● **About this exercise**:
Only the pictures are to be omitted; every entry beneath should otherwise be duplicated exactly.

Top of Data provided

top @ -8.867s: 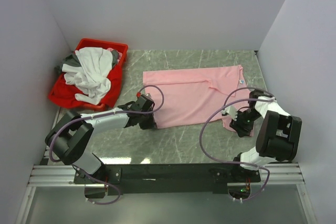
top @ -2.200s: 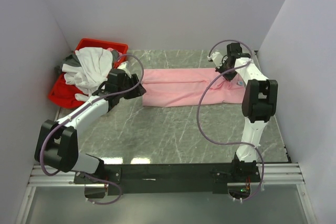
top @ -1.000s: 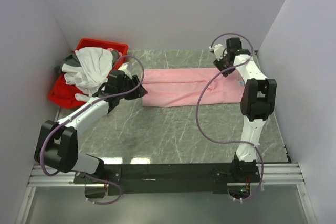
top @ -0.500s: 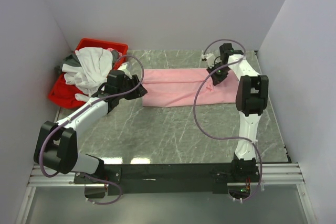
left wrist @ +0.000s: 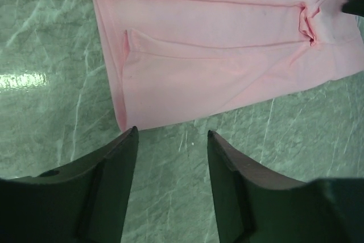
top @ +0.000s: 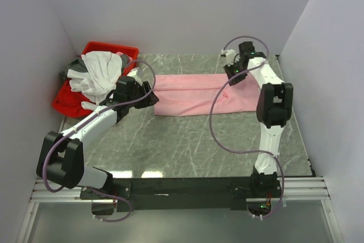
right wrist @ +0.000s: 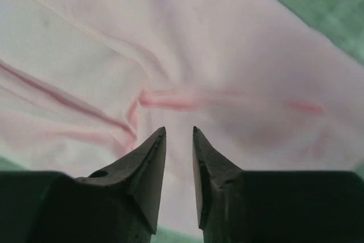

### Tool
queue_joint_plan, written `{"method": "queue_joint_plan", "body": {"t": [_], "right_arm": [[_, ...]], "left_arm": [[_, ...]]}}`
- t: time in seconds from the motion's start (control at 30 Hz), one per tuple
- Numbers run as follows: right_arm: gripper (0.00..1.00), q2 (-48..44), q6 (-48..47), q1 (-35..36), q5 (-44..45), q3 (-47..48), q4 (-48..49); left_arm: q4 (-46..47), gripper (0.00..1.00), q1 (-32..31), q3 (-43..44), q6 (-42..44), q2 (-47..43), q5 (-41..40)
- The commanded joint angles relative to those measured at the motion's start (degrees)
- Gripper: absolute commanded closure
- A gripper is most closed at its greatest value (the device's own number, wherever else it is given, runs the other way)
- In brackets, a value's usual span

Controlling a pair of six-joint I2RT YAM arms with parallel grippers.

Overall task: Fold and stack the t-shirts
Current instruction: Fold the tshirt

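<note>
Long folded light pink cloth t-shirt: plain; seams and creases read darker pink.
Rectangular red plastic bin: bright, uniform.
Crumpled white cloth shirt in the bin: plain white.
Dark grey cloth at the bin's left edge.
Flat stone-look tabletop: grey-green, marbled w/ thin white veins.
Left arm & right arm: white links, blk joints.
Cables: purple.
Left gripper & right gripper: both blk/dk grey.
Walls: pale lilac-white, plain.
</note>
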Motion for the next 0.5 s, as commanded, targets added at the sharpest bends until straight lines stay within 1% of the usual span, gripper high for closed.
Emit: {"method": "queue_joint_plan", "body": {"t": [0.0,0.03,0.07,0.1,0.13,0.17,0.2,0.23,0.27,0.33,0.37,0.47], "right_arm": [[0.66,-11.5,7.2,-6.3,0.5,-4.7,5.7],[0.62,-13.6,8.1,-7.5,-0.8,-6.0,5.7],[0.6,-14.7,8.6,-9.0,-2.3,-8.8,5.3],[0.57,-15.8,8.8,-11.4,-6.6,-10.7,4.7],[0.54,-17.9,8.8,-12.5,-8.4,-12.7,4.7],[0.53,-19.0,8.9,-13.4,-9.9,-17.2,4.9],[0.53,-20.0,8.7,-14.3,-12.4,-19.4,5.1],[0.52,-21.8,8.2,-14.5,-13.2,-21.4,4.8],[0.51,-22.8,8.1,-14.6,-14.0,-25.3,4.9],[0.51,-25.5,7.7,-14.5,-15.9,-28.9,6.0],[0.51,-27.3,8.1,-14.5,-16.8,-31.7,7.0],[0.5,-29.1,8.6,-14.5,-17.8,-35.4,9.2]], "left_arm": [[1.1,0.41,0.6,0.7,-0.9,-1.1,-2.9],[1.6,0.38,0.9,0.3,-1.5,-1.0,-3.1],[2.2,0.29,1.2,0.1,-2.0,-0.8,-2.7],[2.8,0.26,2.0,-0.6,-3.1,-0.4,-1.2],[4.0,0.25,2.5,-0.8,-3.4,0.2,0.2],[4.3,0.26,2.7,-0.7,-3.7,1.8,1.7],[4.5,0.26,2.9,-0.6,-3.8,2.8,4.2],[4.6,0.28,2.9,-0.4,-3.8,3.7,5.1],[4.6,0.31,2.9,-0.1,-3.8,5.4,6.1],[3.6,0.37,2.8,0.4,-4.5,6.9,7.1],[3.3,0.38,2.7,0.5,-5.4,7.9,7.1],[3.1,0.42,1.8,0.1,-7.6,9.1,5.8]]}}
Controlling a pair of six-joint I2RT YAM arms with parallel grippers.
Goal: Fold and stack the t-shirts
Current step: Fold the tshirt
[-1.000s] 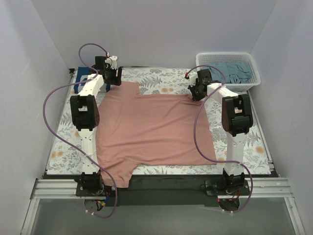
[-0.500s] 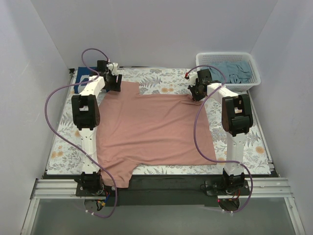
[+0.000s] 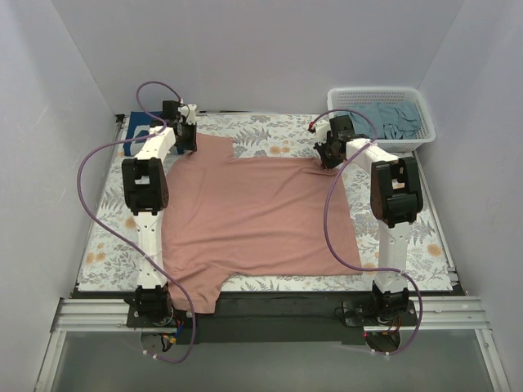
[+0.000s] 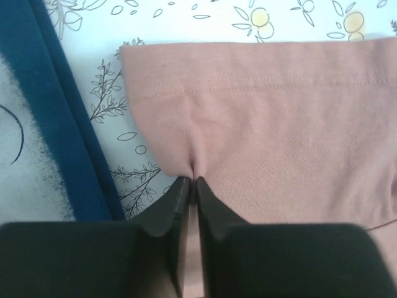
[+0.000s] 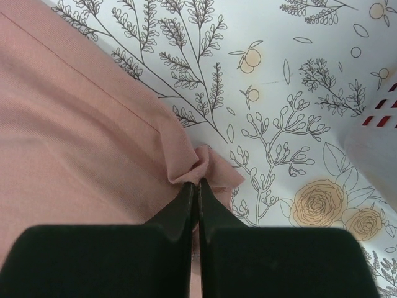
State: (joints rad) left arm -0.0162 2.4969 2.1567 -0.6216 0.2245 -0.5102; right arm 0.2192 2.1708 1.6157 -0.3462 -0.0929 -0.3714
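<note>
The dusty-pink shirt [image 3: 253, 212] lies spread nearly flat over most of the flowered table cloth [image 3: 270, 126]. One sleeve droops over the near edge at the left, and the stitched far-left hem and the far-right corner are each gathered into a small pucker. The navy shirt [image 3: 140, 128] lies at the far left corner just beside the pink one's hem, mostly hidden, with white print showing in the left wrist view. The grey-teal shirt [image 3: 388, 121] sits crumpled inside the white basket [image 3: 380, 92] at the far right, well apart from the other two.
</note>
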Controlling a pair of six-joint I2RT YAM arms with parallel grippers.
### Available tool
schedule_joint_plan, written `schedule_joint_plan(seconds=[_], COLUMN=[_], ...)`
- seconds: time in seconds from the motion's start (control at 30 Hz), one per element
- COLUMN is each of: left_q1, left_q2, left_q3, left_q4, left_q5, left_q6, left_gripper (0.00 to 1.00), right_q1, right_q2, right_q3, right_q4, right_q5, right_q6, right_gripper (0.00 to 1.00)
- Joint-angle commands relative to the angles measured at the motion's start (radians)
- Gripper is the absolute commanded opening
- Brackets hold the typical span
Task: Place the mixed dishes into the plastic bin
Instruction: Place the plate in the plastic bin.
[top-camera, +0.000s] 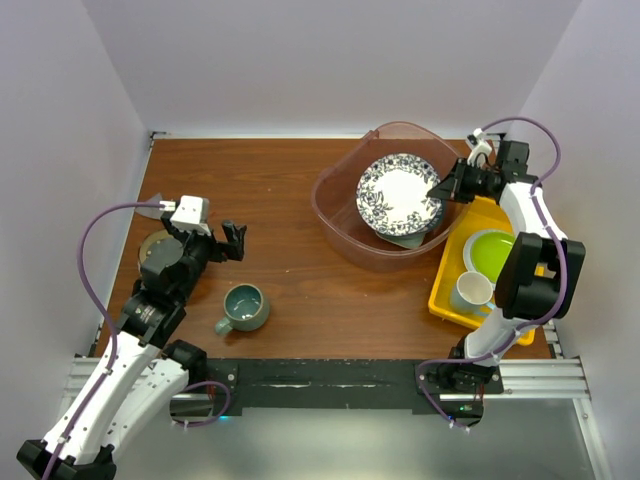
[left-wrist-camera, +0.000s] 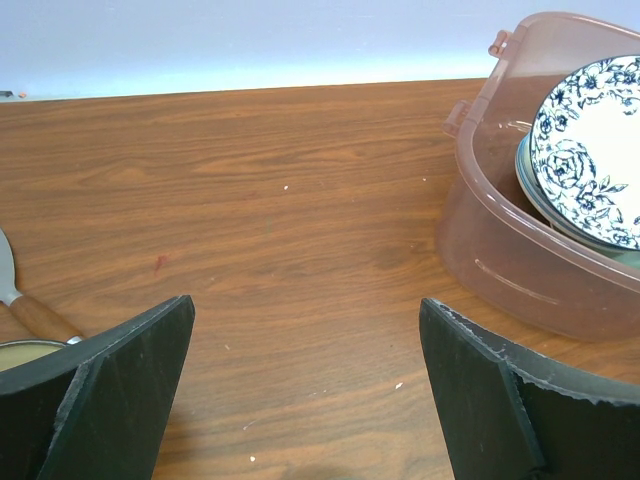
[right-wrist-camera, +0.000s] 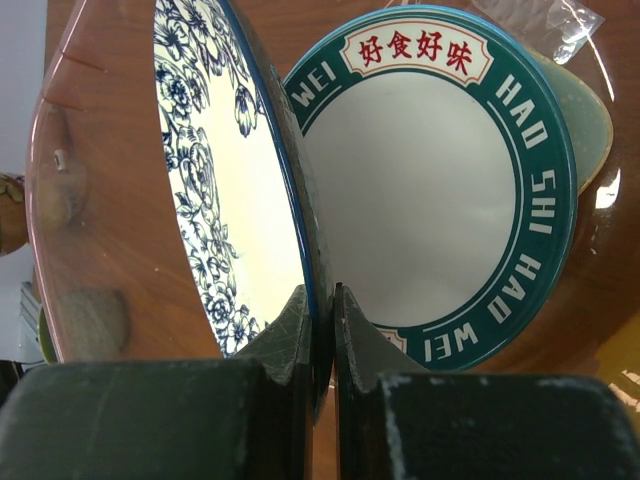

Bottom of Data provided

● **Exercise answer**:
top @ -8.867s: 
top @ -2.200s: 
top @ -1.000s: 
top @ -0.500s: 
left wrist @ +0.000s: 
top @ +0.000s: 
right wrist @ +0.000s: 

### Tool
queue_joint_plan, written `{"method": "queue_joint_plan", "body": {"t": [_], "right_arm": [[_, ...]], "left_arm": [[_, ...]]}}`
- t: time in seconds from the motion's start (control at 30 Hz), one per tuple
- Numbers run as follows: right_arm: gripper (0.00..1.00), q2 (-48..44), q6 (-48..47), q1 (-35..36), q5 (-44..45), q3 (-47..48), q4 (-48..49); left_arm: q4 (-46..47), gripper (0.00..1.00), q1 (-32..31), q3 (-43..44), q6 (-42..44), q2 (-47..43), q5 (-41..40)
- The commanded joint angles relative to those measured at the motion's start (degrees)
- Gripper: absolute commanded closure
- A gripper is most closed at its greatest value (the device's own number, wherever else it is given, runs the other way)
- In brackets, a value's usual span

Controlling a pair of six-joint I2RT YAM arms with parallel grippers.

Overall task: Fold and stack the t-shirts
Current instruction: Fold the tshirt

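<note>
Long folded light pink cloth t-shirt: plain; seams and creases read darker pink.
Rectangular red plastic bin: bright, uniform.
Crumpled white cloth shirt in the bin: plain white.
Dark grey cloth at the bin's left edge.
Flat stone-look tabletop: grey-green, marbled w/ thin white veins.
Left arm & right arm: white links, blk joints.
Cables: purple.
Left gripper & right gripper: both blk/dk grey.
Walls: pale lilac-white, plain.
</note>
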Motion for the next 0.5 s, as commanded, targets added at the sharpest bends until straight lines stay within 1% of the usual span, gripper high for closed.
Emit: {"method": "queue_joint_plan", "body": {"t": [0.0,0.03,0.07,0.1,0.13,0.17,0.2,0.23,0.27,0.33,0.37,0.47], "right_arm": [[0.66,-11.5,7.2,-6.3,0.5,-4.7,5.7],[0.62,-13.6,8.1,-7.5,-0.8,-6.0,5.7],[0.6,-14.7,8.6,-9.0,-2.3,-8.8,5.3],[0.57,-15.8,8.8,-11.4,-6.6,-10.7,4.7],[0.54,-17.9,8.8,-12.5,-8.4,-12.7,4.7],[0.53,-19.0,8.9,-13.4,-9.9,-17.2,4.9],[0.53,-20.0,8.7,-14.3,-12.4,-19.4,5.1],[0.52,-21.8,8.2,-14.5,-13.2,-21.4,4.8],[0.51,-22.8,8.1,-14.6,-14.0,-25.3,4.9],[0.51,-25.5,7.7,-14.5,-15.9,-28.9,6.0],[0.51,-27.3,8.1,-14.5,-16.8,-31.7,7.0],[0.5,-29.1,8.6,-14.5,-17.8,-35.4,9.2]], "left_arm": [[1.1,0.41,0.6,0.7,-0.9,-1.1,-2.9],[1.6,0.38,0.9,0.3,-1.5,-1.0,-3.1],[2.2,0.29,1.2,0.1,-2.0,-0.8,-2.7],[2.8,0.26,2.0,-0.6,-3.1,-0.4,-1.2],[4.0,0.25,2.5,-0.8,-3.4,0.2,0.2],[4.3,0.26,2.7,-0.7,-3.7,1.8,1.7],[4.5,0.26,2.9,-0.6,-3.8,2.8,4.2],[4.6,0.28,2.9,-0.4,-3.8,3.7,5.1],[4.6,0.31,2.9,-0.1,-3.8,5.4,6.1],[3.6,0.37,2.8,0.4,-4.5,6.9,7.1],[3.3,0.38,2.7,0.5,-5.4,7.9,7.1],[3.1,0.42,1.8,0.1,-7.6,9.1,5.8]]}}
Controlling a pair of six-joint I2RT YAM arms with parallel grippers.
Goal: Fold and stack the t-shirts
Current step: Fold the tshirt
[-1.000s] 
[-0.500s] 
[+0.000s] 
[+0.000s] 
[+0.000s] 
State: (joints rad) left arm -0.0162 2.4969 2.1567 -0.6216 0.2245 -0.5102; right arm 0.2192 2.1708 1.6157 -0.3462 -0.0929 -0.3714
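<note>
The dusty-pink shirt [image 3: 253, 212] lies spread nearly flat over most of the flowered table cloth [image 3: 270, 126]. One sleeve droops over the near edge at the left, and the stitched far-left hem and the far-right corner are each gathered into a small pucker. The navy shirt [image 3: 140, 128] lies at the far left corner just beside the pink one's hem, mostly hidden, with white print showing in the left wrist view. The grey-teal shirt [image 3: 388, 121] sits crumpled inside the white basket [image 3: 380, 92] at the far right, well apart from the other two.
</note>
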Controlling a pair of six-joint I2RT YAM arms with parallel grippers.
### Available tool
schedule_joint_plan, written `schedule_joint_plan(seconds=[_], COLUMN=[_], ...)`
- seconds: time in seconds from the motion's start (control at 30 Hz), one per element
- COLUMN is each of: left_q1, left_q2, left_q3, left_q4, left_q5, left_q6, left_gripper (0.00 to 1.00), right_q1, right_q2, right_q3, right_q4, right_q5, right_q6, right_gripper (0.00 to 1.00)
- Joint-angle commands relative to the angles measured at the motion's start (radians)
- Gripper is the absolute commanded opening
- Brackets hold the typical span
Task: Place the mixed dishes into the plastic bin
Instruction: Place the plate in the plastic bin.
[top-camera, +0.000s] 
[left-wrist-camera, +0.000s] 
[right-wrist-camera, +0.000s] 

Nothing more belongs to this exercise.